Directions for this task: Within the records below, find each line that holds the string "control", then copy it.

Saved entries:
-.-.-

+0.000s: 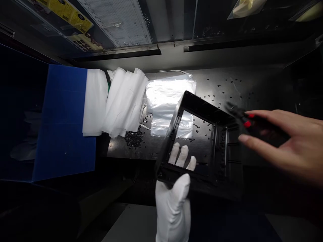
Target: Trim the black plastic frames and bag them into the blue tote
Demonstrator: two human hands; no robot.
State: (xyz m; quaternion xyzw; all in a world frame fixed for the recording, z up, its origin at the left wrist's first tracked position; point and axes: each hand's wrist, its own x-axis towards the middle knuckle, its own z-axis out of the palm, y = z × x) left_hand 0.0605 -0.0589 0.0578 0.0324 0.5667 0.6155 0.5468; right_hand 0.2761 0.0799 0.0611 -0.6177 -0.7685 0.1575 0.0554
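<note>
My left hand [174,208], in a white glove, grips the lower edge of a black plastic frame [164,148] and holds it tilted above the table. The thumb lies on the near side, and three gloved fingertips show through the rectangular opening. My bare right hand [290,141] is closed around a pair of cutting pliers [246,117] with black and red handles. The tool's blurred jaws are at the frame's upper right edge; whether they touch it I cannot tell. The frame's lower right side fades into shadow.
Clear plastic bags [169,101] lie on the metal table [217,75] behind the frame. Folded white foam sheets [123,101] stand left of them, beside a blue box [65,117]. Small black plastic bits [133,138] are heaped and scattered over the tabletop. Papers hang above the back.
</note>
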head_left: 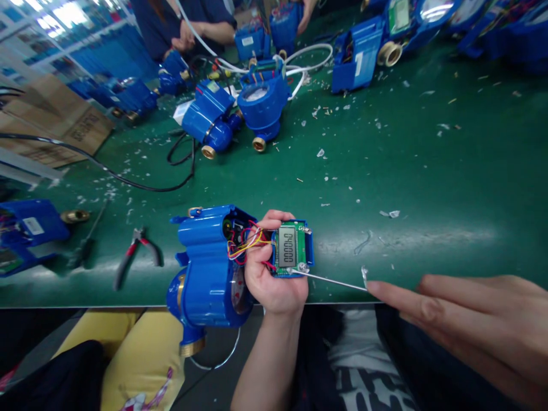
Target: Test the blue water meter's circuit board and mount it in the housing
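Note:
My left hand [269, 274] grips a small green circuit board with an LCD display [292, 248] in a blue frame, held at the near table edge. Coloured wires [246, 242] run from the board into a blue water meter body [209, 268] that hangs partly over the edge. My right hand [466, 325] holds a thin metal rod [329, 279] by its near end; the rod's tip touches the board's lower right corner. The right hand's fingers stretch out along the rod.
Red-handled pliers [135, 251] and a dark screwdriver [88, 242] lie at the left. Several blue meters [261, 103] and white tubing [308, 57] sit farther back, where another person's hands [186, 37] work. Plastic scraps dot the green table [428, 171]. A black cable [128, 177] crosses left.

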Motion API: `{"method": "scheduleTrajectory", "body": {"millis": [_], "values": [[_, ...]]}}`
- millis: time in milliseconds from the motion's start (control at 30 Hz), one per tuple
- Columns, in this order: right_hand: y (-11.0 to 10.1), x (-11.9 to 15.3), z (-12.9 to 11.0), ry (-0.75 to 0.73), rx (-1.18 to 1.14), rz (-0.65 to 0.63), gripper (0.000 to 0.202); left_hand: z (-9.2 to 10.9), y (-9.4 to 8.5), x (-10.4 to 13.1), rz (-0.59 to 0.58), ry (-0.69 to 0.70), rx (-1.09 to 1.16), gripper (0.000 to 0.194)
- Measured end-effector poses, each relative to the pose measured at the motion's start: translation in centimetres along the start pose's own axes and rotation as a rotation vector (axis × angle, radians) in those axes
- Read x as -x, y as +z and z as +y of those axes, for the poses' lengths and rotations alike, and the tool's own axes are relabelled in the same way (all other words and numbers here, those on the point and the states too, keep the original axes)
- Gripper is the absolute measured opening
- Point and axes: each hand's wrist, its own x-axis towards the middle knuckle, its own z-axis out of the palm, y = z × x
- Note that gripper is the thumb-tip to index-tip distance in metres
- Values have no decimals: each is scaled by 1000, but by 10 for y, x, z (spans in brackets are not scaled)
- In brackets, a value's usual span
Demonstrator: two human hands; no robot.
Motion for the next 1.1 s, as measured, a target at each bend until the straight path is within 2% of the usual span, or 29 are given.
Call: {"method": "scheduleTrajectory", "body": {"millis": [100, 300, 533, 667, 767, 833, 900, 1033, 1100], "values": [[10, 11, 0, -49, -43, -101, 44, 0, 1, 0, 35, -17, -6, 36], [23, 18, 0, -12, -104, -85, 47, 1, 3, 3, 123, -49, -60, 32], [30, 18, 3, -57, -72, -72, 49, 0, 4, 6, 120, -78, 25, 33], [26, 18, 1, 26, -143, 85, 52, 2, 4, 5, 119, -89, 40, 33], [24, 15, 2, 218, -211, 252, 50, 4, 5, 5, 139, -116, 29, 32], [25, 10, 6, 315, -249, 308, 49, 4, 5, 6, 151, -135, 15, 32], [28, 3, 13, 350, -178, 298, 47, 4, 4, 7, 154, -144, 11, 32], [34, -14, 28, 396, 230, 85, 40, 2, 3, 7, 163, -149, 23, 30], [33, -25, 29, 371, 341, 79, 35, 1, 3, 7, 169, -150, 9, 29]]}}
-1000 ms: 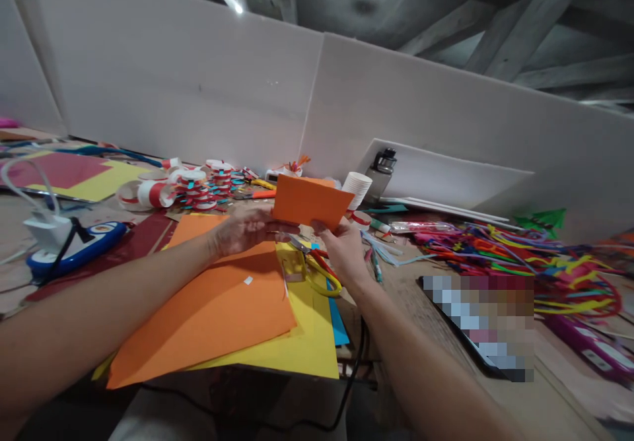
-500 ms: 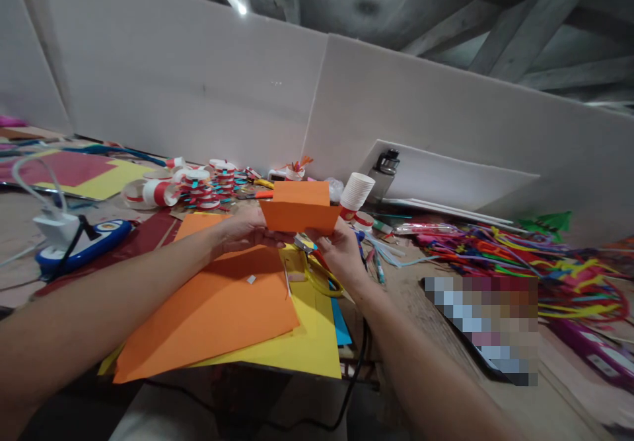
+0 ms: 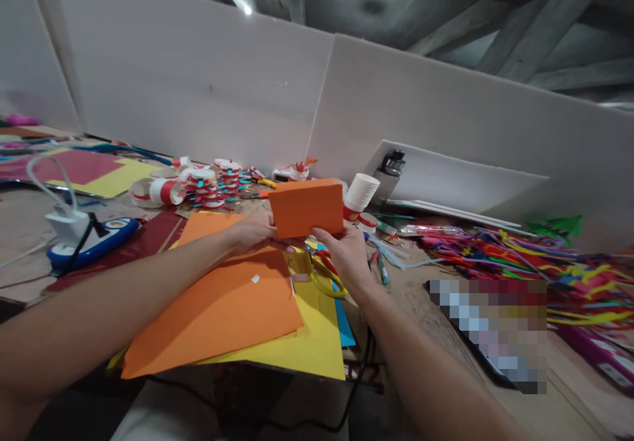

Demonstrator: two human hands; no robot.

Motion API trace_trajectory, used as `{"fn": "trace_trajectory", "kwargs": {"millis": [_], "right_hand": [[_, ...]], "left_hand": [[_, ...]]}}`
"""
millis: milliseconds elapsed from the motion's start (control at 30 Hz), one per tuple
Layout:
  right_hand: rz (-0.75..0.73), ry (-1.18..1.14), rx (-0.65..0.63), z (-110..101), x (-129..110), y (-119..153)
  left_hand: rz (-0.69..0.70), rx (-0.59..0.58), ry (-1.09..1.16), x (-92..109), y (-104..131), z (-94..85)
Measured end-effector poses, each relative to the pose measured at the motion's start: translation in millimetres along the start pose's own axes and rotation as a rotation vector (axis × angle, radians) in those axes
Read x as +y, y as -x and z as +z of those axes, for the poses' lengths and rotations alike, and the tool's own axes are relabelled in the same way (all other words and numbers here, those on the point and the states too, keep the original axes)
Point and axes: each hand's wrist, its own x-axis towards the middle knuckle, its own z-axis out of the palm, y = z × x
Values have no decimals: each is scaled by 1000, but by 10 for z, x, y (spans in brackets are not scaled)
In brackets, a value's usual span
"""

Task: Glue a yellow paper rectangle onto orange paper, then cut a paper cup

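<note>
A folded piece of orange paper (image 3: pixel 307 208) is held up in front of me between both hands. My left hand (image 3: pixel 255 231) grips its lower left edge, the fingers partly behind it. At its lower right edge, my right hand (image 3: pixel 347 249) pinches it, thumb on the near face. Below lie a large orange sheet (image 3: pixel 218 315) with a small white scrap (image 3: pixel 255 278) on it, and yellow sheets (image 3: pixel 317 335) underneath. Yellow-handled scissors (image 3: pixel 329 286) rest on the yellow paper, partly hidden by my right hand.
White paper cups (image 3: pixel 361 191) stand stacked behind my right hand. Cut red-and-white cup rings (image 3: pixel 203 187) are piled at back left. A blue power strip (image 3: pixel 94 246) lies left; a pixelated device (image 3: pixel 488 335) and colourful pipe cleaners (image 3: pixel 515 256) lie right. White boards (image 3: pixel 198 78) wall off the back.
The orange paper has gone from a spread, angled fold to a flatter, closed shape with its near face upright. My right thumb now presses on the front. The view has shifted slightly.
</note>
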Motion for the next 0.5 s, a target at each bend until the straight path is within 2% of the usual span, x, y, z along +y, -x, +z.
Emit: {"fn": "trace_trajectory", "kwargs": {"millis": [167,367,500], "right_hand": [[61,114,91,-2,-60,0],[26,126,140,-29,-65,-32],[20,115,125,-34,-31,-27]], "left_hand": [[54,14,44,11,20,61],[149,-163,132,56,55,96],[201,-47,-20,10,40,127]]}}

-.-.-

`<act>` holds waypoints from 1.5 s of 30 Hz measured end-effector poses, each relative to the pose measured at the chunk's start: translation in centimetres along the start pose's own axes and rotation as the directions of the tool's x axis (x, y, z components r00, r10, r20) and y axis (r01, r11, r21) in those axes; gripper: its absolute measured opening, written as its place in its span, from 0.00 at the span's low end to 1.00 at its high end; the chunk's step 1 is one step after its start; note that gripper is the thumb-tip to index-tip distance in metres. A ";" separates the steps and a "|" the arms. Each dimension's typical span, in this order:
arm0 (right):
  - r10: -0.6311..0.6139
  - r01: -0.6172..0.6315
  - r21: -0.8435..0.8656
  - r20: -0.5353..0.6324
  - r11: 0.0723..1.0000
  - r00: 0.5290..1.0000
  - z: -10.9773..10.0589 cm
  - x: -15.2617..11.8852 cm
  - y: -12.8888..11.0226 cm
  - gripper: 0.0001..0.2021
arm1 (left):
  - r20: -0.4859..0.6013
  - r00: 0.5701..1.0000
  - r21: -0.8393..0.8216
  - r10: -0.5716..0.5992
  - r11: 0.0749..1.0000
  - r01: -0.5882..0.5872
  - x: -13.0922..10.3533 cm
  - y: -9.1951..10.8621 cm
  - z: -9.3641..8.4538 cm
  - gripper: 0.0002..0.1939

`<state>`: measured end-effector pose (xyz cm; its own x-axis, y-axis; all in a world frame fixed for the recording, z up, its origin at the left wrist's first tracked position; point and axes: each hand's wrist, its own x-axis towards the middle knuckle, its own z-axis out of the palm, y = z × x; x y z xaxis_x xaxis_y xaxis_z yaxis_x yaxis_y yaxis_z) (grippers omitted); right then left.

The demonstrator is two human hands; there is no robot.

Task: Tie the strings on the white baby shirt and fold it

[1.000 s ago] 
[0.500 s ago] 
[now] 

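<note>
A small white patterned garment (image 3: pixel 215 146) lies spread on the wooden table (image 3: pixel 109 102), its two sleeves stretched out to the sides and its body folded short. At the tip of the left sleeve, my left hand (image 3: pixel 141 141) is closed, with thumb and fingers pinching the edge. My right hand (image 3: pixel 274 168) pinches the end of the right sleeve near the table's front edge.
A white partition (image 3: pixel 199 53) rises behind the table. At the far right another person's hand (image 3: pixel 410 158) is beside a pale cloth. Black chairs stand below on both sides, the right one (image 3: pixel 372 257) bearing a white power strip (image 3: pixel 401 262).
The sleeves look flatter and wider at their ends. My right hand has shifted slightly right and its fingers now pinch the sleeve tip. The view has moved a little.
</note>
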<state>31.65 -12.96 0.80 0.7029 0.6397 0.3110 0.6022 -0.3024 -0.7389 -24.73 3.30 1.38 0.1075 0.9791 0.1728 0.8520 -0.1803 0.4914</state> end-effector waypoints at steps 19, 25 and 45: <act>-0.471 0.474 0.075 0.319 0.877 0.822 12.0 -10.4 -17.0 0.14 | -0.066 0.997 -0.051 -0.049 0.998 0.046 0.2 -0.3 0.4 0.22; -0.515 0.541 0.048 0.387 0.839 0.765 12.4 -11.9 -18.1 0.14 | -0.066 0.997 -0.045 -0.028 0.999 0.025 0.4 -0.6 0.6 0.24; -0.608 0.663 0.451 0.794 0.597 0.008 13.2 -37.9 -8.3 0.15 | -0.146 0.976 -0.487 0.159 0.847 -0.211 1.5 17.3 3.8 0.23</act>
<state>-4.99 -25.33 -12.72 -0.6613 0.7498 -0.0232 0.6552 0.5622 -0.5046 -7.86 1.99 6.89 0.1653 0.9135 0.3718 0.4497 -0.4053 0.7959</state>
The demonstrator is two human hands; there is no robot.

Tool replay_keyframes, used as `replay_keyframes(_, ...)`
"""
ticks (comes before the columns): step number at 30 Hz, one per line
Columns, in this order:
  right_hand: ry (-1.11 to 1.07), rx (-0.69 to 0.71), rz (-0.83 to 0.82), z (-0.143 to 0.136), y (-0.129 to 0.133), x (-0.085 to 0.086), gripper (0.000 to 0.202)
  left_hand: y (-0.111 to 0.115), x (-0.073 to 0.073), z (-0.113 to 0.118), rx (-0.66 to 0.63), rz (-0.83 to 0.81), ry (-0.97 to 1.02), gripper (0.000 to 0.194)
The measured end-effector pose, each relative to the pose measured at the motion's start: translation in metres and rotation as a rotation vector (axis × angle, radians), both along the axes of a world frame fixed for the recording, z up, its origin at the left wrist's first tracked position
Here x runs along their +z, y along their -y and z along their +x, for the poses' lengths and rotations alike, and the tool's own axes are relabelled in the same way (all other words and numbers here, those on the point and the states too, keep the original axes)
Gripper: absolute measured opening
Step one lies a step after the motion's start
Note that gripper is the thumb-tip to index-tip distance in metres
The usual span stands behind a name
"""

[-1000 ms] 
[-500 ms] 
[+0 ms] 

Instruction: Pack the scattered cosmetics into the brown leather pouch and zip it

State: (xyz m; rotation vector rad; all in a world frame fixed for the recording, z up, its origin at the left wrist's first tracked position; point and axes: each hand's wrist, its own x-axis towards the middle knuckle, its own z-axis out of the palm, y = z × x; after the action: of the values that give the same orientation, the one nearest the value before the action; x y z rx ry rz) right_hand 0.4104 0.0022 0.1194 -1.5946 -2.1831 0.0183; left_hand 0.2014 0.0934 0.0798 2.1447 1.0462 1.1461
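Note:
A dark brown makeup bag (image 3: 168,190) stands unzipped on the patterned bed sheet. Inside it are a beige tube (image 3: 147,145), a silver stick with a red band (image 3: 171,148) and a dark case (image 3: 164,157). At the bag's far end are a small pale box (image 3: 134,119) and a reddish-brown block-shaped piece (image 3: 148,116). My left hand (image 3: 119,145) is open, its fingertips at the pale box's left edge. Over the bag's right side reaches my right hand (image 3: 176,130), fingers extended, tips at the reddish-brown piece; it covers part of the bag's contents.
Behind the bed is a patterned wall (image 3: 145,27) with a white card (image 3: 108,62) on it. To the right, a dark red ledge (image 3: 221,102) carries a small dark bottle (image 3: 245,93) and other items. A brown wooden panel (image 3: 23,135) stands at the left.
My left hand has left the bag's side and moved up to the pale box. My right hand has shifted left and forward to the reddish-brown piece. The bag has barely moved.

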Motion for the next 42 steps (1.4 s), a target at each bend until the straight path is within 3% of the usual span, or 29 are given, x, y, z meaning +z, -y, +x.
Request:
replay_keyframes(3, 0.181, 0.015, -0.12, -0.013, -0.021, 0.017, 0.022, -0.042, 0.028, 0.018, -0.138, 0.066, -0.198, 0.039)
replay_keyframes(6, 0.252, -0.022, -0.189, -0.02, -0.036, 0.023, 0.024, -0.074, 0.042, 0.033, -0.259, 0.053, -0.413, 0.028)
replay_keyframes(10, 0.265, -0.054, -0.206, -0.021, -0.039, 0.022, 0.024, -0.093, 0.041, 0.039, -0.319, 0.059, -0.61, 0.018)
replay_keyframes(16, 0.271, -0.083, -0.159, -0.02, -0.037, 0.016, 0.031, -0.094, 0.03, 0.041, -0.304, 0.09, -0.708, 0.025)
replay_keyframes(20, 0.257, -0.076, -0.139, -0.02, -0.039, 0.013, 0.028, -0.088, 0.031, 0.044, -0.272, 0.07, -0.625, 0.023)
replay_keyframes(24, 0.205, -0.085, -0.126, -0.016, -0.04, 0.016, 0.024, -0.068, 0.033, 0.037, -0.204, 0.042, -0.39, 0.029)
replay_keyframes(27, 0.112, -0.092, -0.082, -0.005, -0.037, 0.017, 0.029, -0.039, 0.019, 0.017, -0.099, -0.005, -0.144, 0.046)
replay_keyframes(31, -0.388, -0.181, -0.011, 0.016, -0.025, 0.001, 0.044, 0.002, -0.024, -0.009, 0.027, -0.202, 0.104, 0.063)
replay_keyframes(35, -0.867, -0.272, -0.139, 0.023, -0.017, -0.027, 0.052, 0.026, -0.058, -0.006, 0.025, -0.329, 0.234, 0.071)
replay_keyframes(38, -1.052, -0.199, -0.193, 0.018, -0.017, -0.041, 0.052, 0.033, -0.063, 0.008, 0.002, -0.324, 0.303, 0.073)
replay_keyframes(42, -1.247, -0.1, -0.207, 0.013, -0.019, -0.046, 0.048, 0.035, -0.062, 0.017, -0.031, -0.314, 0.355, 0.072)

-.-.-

Result:
- millis: time in milliseconds from the motion's start (control at 30 Hz), one per tuple
millis: milliseconds elapsed from the motion's start (control at 30 Hz), one per tuple

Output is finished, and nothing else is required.